A minha mulher não é minha, é da cabeça dela, mesmo achando que sim, não precisa de mim, isso é o que me agrada nela.

Não tomas responsabilidade na minha obsessão e é justo que assim seja. Não pactuas com expectativas e obrigações, nunca foste dessas pessoas gerais. Seria pois quase previsível, se é que algo em ti o possa ser, que duvidasses do tão convincente “tornas-te eternamente responsável por aquilo que cativas.” Criei eu este exagero, pois que o gira eu. Contudo, não deixo de pensar se é possível à parte separar-se do todo, se pode o sujeito ser estrangeiro ao sentido de uma existência que o próprio determina. Sangue, carne, nervos, o coração bate e sente, bate e sente. O que sentes nisto que lês?

Assumo o hábito desta solidão. Vou precisando menos de ti e talvez reconheças o mesmo. É tão fácil o silêncio, tão arriscada uma palavra. E não há abismo mais traiçoeiro do que aquele das pessoas que se querem completar e que se precisam. A tua independência atrai-me como nos atrai aquela dos gatos. No meio do complicado das coisas, procuro apenas o simples, é importante que o saibas. Bastava-me tão bem o simples. Conta-me do trivial.
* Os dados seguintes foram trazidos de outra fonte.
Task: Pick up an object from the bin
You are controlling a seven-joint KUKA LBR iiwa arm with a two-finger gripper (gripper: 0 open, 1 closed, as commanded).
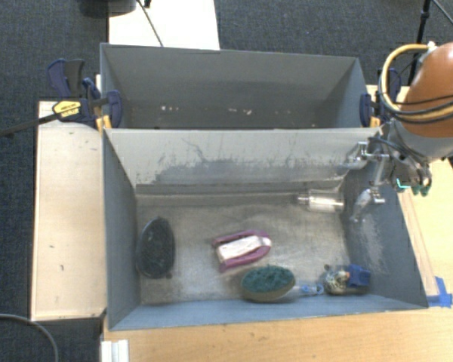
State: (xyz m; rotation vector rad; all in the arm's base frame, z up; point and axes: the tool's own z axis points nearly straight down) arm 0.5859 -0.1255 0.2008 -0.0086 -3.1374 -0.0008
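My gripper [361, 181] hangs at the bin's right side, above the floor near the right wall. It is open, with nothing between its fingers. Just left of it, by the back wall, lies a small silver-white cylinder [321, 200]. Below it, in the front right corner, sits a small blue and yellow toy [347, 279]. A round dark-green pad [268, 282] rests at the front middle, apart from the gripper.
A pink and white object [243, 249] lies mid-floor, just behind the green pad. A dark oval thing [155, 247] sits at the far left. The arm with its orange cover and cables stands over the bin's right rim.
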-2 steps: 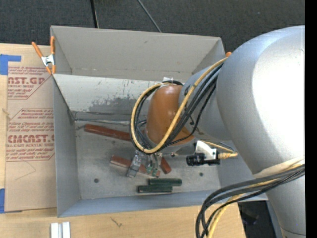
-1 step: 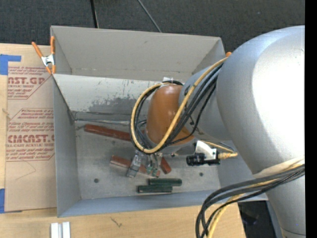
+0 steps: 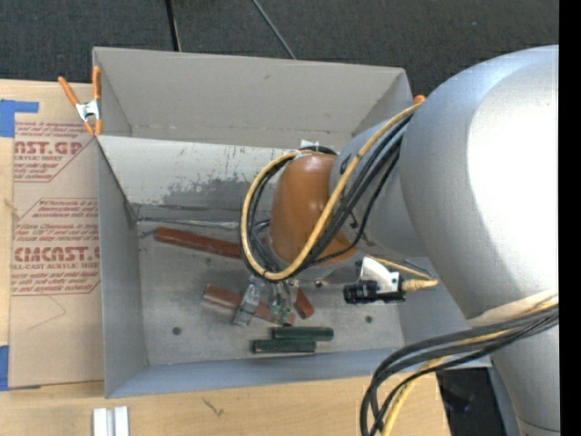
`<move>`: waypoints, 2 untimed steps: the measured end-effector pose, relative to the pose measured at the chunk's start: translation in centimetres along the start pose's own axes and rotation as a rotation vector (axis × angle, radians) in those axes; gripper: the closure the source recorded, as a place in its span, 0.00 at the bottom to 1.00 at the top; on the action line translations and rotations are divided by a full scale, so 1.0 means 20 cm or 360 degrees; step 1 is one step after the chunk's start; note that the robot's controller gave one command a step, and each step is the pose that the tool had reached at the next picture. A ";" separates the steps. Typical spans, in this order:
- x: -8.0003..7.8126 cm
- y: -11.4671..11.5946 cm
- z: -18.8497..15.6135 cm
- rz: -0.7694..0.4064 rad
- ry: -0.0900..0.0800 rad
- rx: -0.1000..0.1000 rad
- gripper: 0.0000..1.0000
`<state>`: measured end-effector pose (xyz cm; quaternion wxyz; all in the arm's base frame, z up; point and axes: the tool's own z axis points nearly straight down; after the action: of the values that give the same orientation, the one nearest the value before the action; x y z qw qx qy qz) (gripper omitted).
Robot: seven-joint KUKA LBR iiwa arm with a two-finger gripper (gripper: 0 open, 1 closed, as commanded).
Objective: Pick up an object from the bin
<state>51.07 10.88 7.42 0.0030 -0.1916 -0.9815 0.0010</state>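
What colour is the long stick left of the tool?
Reddish-brown long thin stick; camera view.

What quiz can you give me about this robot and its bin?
1. True or false: the gripper is down inside the bin.
2. Which thing lies just left of the gripper in the view? A) a brown block B) a blue ball C) a yellow cup
3. Fill in: the cover on the arm above the gripper is coloured ____.

Key: 1 true; 2 A; 3 orange.
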 end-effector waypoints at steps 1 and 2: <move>0.01 -0.01 -0.11 0.0000 0.0009 0.0005 1.00; 0.00 0.00 -0.22 -0.0001 -0.0002 -0.0002 1.00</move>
<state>51.08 10.90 11.91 0.0021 -0.1914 -0.9815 0.0005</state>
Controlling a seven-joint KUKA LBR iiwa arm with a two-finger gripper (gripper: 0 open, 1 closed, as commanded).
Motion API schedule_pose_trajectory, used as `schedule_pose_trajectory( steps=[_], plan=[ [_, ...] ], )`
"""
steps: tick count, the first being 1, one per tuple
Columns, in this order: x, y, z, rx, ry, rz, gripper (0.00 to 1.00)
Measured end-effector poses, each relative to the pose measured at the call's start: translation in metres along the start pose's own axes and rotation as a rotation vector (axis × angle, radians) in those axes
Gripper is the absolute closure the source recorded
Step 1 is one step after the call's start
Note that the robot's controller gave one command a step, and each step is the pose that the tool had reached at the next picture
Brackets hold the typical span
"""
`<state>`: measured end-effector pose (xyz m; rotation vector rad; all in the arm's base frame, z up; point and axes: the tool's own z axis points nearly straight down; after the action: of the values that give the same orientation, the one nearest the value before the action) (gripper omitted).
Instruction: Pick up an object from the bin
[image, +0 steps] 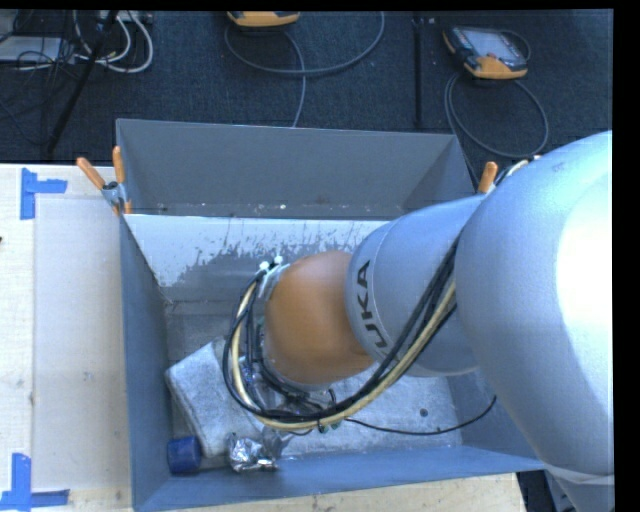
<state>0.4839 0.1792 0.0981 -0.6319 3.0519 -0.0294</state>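
Three loose things are what I can make out on the floor of the bin (140, 330), all crowded toward its near-left corner. A grey slab (200, 392) lies flat at about 8 o'clock from the floor's middle. A small blue cap (183, 454) sits at 7 o'clock, just beside the slab's near end. A crumpled silvery piece (250, 453) lies at about 6 o'clock, close against the near wall.

The arm (530, 300) reaches in from 3 o'clock. Its orange cover (305, 320), with the looped cables (240, 375), hangs low over the middle of the floor and overlaps the slab's right edge. The jaws are under that cover, so I cannot tell how they stand or whether they have hold of anything. The silvery piece lies just below the cover's lower rim, so I judge it or the slab to be nearest the jaws, though I can't say which.

By my reading the reach into the bin is made. A grasp I cannot confirm, and everything I can see lies on the floor. What is left is closing on one thing and lifting it clear of the walls.
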Motion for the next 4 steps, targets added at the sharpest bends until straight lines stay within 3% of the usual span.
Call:
schedule_pose_trajectory(
  steps=[1,2,3,4],
  plan=[
    [0.038,-0.096,-0.009,-0.021,0.02,-0.066,0.0],
    [0.038,-0.048,-0.016,-0.027,0.022,-0.04,0.0],
    [0.03,-0.056,0.023,-0.022,-0.001,-0.299,0.0],
    [0.029,-0.055,0.022,-0.023,-0.003,-0.298,1.0]
  ],
)
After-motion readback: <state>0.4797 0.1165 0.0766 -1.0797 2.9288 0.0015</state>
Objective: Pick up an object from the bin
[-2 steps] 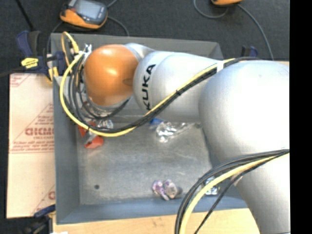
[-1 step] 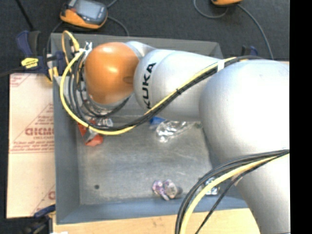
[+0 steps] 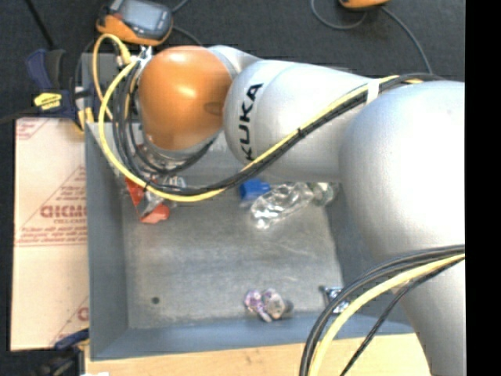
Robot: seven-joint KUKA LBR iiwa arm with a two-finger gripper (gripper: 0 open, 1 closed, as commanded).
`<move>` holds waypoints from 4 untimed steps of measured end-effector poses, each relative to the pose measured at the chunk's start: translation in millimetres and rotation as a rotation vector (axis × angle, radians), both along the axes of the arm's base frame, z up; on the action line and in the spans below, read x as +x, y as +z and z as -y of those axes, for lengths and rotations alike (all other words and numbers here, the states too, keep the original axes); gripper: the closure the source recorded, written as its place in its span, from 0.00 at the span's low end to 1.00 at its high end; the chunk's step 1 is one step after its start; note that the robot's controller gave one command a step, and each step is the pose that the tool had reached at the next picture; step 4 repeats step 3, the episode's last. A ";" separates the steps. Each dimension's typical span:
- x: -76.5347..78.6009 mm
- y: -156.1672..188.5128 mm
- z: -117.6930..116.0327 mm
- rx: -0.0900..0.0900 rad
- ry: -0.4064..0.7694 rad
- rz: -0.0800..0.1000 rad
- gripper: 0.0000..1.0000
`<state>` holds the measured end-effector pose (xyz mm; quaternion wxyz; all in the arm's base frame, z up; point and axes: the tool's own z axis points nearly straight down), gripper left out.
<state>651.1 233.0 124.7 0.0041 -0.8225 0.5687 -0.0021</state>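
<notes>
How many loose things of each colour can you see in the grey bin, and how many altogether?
Orange-red thing: 1
Blue thing: 1
Clear crumpled plastic: 1
Purple thing: 1
Total: 4

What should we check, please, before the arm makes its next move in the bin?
1. Gripper over a thing: ok. It is at the top-left corner of the bin, right by the orange-red thing.
2. Grasp secured: cannot tell. The orange wrist cover hides it.
3. Neighbours apart: ok. The blue thing and the clear crumpled plastic lie further right.
4. Small purple thing out of the way: ok. It lies by the bottom wall.
5. Clearance from the left wall: cannot tell.
</notes>
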 end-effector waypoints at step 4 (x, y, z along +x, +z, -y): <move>4.8 68.5 -0.5 0.002 -0.020 -0.001 1.00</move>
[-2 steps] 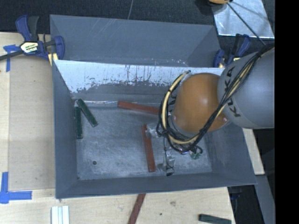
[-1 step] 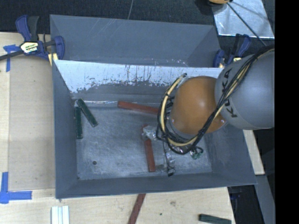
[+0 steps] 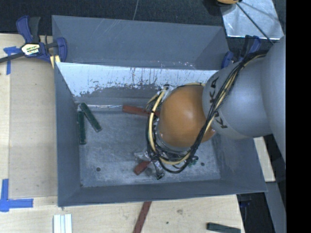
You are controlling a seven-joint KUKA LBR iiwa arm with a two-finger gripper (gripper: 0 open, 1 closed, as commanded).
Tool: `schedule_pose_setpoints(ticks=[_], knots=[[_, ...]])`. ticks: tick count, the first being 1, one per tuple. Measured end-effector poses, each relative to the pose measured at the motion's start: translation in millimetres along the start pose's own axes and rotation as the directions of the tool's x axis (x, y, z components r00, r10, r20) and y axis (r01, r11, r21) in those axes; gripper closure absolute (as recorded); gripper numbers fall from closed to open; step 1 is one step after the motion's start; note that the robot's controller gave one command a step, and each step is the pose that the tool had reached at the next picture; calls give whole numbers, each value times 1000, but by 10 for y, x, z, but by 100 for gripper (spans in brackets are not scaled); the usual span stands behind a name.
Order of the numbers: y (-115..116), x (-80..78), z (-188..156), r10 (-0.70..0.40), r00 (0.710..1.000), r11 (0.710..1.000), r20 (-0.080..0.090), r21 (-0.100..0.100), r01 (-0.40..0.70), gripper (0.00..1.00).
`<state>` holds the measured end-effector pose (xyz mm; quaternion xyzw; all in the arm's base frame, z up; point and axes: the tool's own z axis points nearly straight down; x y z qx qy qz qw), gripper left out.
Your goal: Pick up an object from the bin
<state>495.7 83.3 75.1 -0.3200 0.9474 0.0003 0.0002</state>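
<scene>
My gripper (image 3: 153, 164) is low over the bin's floor near the front wall, below the orange cover. A small reddish-brown piece (image 3: 141, 168) lies on the floor right beside its left side, touching or nearly touching it. Whether the piece is gripped is hidden. A longer reddish-brown stick (image 3: 135, 110) lies near the back wall, partly covered by the arm's dome.
Two dark green sticks (image 3: 89, 117) (image 3: 81, 128) lie in a V at the bin's left side. The arm and its cables cover the right half of the floor. The bin's front wall is close to the gripper.
</scene>
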Motion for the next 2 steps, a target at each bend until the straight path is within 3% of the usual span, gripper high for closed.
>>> schedule_pose_setpoints(ticks=[1, 2], knots=[[0, 0, 0, 1, 1000, 1000, 0, 0, -1, 100], [203, -135, -2151, 9, 1000, 1000, -1, -1, -9, 100]])
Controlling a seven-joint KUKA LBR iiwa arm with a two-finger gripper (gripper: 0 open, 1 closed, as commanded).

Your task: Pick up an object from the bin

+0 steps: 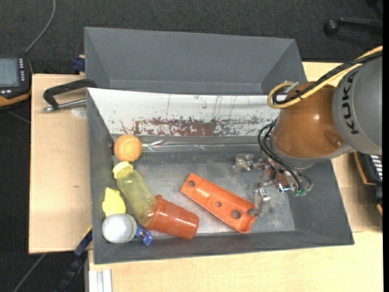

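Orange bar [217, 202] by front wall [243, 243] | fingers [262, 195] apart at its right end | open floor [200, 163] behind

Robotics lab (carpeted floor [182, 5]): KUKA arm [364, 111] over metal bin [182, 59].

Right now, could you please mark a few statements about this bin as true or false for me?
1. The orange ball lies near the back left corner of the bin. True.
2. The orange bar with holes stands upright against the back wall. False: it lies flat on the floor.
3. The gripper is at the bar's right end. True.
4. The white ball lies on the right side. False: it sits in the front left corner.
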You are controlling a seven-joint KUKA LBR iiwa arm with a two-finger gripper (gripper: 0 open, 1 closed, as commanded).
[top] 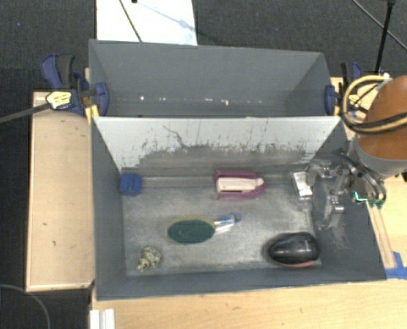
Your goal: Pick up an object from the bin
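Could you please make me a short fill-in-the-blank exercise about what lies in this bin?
The pincer hangs at the view's ___ side of the bin, near the black mouse. The oval brush is ___. The small block at the back left is ___. The pink stapler lies by the ___ wall.
Missing words: right; green; blue; back.

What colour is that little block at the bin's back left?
The block is blue, clearest in the camera view.
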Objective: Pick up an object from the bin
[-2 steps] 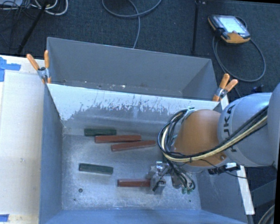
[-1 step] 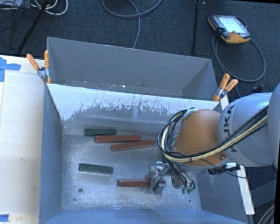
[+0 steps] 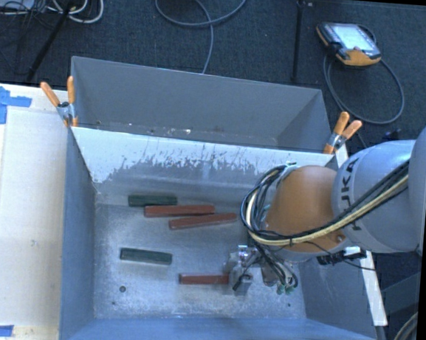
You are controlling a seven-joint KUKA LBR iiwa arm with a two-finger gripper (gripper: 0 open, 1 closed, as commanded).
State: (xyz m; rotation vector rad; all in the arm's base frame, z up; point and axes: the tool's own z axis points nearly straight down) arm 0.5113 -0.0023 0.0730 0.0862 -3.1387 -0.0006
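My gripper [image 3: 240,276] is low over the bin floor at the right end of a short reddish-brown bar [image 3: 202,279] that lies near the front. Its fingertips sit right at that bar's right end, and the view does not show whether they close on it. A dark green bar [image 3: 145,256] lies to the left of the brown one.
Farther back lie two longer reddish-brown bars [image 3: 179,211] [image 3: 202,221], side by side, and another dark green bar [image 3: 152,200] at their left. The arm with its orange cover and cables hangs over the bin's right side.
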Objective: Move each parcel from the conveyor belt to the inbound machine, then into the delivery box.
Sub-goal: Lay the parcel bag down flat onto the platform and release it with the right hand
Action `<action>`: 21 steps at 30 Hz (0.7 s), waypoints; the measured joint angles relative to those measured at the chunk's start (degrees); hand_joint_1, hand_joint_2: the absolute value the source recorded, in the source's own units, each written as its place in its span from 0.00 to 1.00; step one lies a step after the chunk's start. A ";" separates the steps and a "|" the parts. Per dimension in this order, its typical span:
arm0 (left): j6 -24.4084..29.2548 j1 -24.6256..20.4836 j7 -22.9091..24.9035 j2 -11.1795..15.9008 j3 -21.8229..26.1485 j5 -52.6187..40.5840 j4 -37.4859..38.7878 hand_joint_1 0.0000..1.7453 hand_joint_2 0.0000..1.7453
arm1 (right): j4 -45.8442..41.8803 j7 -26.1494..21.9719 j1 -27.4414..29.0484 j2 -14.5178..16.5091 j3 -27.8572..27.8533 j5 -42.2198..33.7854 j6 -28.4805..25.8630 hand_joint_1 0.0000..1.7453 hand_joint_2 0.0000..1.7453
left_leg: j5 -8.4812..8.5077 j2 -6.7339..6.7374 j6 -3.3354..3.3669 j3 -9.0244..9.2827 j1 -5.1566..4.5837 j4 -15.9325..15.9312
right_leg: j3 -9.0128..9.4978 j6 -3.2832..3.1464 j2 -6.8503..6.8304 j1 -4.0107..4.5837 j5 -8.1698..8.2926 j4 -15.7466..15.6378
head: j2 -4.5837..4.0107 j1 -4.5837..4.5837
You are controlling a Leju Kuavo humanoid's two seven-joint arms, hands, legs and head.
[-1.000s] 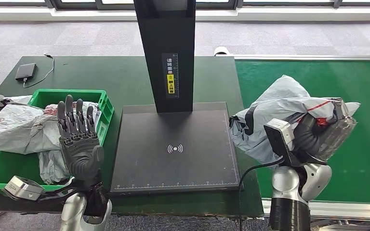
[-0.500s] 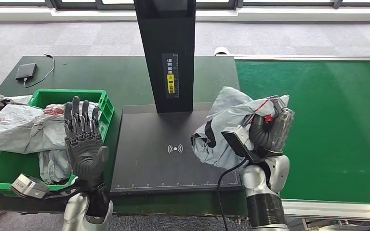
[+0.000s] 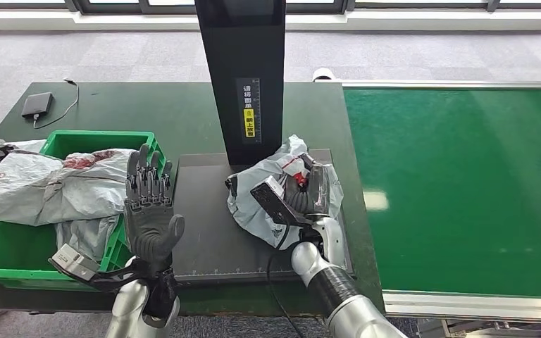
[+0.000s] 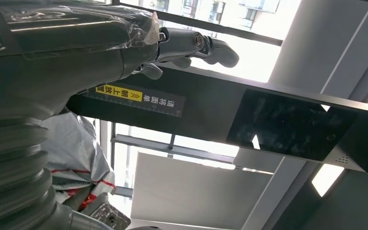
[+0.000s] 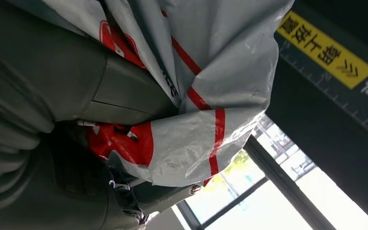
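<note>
My right hand [image 3: 315,189] grips a crumpled grey parcel [image 3: 262,205] with red stripes over the black scan plate of the inbound machine [image 3: 201,236], just in front of its upright column [image 3: 243,77]. Whether the parcel touches the plate I cannot tell. The right wrist view is filled by the parcel [image 5: 211,72] pressed against the hand [image 5: 124,96]. My left hand [image 3: 148,210] is raised at the plate's left edge, fingers straight and apart, holding nothing; its fingers [image 4: 196,43] show in the left wrist view before the column's yellow label [image 4: 120,92].
A green delivery box [image 3: 84,136] at the left holds several grey parcels, with more bags spilling over its left side. The green conveyor belt [image 3: 465,190] lies at the right. A dark power bank [image 3: 36,104] with a cable sits at the table's far left.
My right arm has carried the parcel leftward from the conveyor's edge to over the scan plate. My left hand has shifted right, toward the plate, still open.
</note>
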 joint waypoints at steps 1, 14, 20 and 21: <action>0.00 -0.03 0.00 0.01 -0.07 0.08 0.19 0.00 1.00 | 0.84 0.09 -0.22 0.00 1.08 -1.00 0.04 0.77 1.00 | 0.00 0.00 0.00 0.00 0.00 0.00 | 0.00 0.00 0.00 0.00 0.00 0.00 | -0.01 0.01; -0.90 -0.26 0.00 0.01 -0.12 0.40 1.56 0.00 1.00 | 8.48 1.64 -1.92 0.00 9.04 -8.23 8.67 0.00 0.00 | 0.01 0.04 0.00 0.04 0.00 0.00 | 0.00 0.00 0.02 0.01 0.01 0.00 | 0.00 0.00; -0.13 -0.24 0.00 0.01 -0.12 0.09 1.68 0.00 1.00 | 8.22 -7.37 -1.04 -0.01 8.52 -10.33 1.78 0.00 0.00 | 0.00 0.05 0.00 0.03 0.00 0.01 | 0.00 0.00 0.02 0.00 0.01 0.00 | 0.00 0.00; -0.02 -0.23 0.00 0.01 -0.12 -0.04 1.64 0.00 1.00 | 7.53 -8.79 -0.67 -0.02 7.93 -9.47 0.84 0.00 0.00 | 0.00 0.05 0.00 0.03 0.00 0.01 | 0.01 0.00 0.02 0.00 0.01 0.00 | -0.01 0.01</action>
Não sei se aguentaria agora a excitação do que se prolonga pela madrugada e o seu universo de perversas possibilidades embora a lembrança seja sempre doce, fico já feliz com as conversas cansadas. De como te correm as refeições e de como te esmeras no ginásio, ou de como te enervam os preconceitos e as injustiças. Não me tragas assuntos profundos, há cada vez menos mistério. Mas é primavera, a tua estação preferida, e quero saber de ti.